What Is Truly Required

What Is Truly Required


In his book, The Good Life: Truths That Last in Times of Need, Peter Gomes, the legendary chaplain of Harvard, now deceased (may he rest in peace), comments on justice saying:

For most twentieth-century Americans, the fictitious character of lawyer Atticus Finch, in Harper Lee’s Pulitzer prize-winning novel To Kill a Mockingbird, is the figure of justice….

        …The novel was made incarnate in the movie version that featured the incorruptible Gregory Peck as lawyer Atticus Finch, and it is Atticus Finch who could easily have settled for peace, but who risks all for justice for the least of those among his townsmen. The question of equality before the law, as the prerequisite of true justice, challenges the peace; and I would argue that there is no better moral tale in all of modern American literature – since Mark Twain’s tales of Tom Sawyer and Huck Finn – that better illustrates the virtue of justice and the attainment of genuine peace. To enjoy the rights and benefits of peace one must exercise the duties and responsibilities of justice. The modern temptation is to accept a revision of the ‘Golden Rule,’ one that might say, ‘Do unto others before they do unto you,’ which to many might seem an appropriate accommodation to reality. The moral life says that this may accomplish a temporary satisfaction, and even the illusion of peace. Real and genuine peace, however, and not simply the absence of visible conflict, requires the priority of justice, the intentional decision to do what is right toward God and one’s neighbor.”
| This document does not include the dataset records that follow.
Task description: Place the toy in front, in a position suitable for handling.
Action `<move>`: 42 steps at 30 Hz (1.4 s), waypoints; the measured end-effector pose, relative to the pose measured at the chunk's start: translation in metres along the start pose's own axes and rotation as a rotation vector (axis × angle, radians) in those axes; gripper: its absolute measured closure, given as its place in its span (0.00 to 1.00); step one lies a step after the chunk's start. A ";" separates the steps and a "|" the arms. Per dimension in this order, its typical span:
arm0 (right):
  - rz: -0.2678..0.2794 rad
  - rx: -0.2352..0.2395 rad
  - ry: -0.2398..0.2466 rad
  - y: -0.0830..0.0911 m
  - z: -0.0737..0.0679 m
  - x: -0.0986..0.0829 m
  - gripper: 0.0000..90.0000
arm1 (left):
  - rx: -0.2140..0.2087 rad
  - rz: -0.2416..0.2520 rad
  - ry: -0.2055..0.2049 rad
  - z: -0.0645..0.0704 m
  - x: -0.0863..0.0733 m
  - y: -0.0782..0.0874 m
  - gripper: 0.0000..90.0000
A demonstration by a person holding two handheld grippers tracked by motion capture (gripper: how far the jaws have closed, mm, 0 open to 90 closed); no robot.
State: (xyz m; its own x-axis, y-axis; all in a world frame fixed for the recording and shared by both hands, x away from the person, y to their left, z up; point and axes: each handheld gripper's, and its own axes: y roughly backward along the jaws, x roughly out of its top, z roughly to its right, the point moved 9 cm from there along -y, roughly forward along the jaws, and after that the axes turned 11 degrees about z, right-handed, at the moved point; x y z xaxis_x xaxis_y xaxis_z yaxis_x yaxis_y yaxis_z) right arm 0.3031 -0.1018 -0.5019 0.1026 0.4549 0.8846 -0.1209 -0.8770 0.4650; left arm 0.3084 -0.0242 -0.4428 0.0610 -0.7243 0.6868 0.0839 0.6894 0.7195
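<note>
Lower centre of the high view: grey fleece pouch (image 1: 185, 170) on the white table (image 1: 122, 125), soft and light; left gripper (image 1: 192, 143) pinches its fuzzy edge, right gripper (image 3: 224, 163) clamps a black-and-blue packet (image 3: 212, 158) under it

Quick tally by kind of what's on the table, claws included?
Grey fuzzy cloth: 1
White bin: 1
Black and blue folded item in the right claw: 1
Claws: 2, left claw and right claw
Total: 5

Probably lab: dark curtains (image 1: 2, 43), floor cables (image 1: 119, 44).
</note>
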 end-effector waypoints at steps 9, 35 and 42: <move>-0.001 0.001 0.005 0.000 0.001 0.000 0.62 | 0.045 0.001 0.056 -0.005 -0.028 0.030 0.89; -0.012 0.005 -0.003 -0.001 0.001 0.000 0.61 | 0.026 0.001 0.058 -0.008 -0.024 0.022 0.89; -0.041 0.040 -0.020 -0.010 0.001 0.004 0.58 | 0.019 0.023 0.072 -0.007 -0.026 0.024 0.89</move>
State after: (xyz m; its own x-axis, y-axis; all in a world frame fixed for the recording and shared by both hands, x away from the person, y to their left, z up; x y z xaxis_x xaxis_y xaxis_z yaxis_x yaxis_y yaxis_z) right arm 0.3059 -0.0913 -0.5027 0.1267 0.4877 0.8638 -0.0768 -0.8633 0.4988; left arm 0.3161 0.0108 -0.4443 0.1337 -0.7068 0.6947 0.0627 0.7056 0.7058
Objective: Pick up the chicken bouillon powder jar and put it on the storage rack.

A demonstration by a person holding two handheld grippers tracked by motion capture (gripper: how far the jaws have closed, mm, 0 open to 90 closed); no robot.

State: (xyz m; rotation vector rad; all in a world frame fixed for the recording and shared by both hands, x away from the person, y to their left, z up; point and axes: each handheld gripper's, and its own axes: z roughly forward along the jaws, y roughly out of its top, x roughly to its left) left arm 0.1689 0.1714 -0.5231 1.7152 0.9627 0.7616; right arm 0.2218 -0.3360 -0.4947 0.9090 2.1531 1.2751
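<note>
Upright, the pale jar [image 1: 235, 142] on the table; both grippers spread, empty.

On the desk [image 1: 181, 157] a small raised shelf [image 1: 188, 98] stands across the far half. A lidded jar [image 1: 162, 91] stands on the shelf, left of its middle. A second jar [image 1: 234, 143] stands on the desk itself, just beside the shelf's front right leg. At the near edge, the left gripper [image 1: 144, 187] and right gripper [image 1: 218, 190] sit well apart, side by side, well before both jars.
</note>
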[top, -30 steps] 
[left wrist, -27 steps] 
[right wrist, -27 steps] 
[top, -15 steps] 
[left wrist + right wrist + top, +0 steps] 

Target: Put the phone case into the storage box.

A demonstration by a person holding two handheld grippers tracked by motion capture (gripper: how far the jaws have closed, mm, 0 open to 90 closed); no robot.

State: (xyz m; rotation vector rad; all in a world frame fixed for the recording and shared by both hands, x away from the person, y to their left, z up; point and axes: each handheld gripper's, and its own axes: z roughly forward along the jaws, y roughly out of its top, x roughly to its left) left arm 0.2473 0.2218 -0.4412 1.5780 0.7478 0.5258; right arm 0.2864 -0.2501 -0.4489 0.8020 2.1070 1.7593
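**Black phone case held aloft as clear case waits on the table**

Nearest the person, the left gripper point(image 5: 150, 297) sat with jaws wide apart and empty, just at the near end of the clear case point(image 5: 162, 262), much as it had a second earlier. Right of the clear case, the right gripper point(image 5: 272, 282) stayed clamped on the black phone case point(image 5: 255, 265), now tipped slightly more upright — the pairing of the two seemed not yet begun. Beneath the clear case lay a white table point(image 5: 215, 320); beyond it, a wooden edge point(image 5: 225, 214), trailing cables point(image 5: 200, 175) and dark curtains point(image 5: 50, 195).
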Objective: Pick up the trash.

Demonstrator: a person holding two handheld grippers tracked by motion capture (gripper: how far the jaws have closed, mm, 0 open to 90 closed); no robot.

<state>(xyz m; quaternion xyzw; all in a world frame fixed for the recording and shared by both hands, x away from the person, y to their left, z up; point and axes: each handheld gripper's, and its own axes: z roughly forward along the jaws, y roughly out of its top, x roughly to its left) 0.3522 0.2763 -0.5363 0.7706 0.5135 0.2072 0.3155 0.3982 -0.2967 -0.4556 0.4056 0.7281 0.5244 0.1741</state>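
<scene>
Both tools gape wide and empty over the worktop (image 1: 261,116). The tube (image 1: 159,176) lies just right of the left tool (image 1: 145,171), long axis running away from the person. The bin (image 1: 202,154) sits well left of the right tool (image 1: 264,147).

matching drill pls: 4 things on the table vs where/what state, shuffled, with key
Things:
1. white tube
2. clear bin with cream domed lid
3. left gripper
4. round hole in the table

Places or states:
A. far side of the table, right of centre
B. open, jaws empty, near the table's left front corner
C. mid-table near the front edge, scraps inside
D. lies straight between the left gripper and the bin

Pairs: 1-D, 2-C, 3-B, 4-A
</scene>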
These are words worth pondering as we confront a variety of personalities and forces in our nation and world that seem hell-bent on self-destruction by means of self-aggrandizement, among a variety of other vices.  To recover the true meaning of justice, means returning to the words of the prophet Micah, “. . .what does the Lord require of you but to do justice, and to love kindness, and to walk humbly with your God?: (Micha 6:8).  Unlike those whose ethic of justice translates to “just us,” the prophetic imperative for justice requires a humane stance in kindness, which is the empathetic ability to see one’s neighbor in one’s self, and humility, which is the self-admission of one’s own glorious incompleteness.  Only after we’ve connected deeply with each other is true justice even approachable.  To do what is right, requires conscious introspection and honest engagement with that which is larger than one’s self.  If there is a mission for the modern faith-community, it is in part, the ability to help those it serves to recover this consciousness and to assist each in finding ways to actualize and express the same in the world. Such work takes courage.  Which is what I wish for each of you in the new year.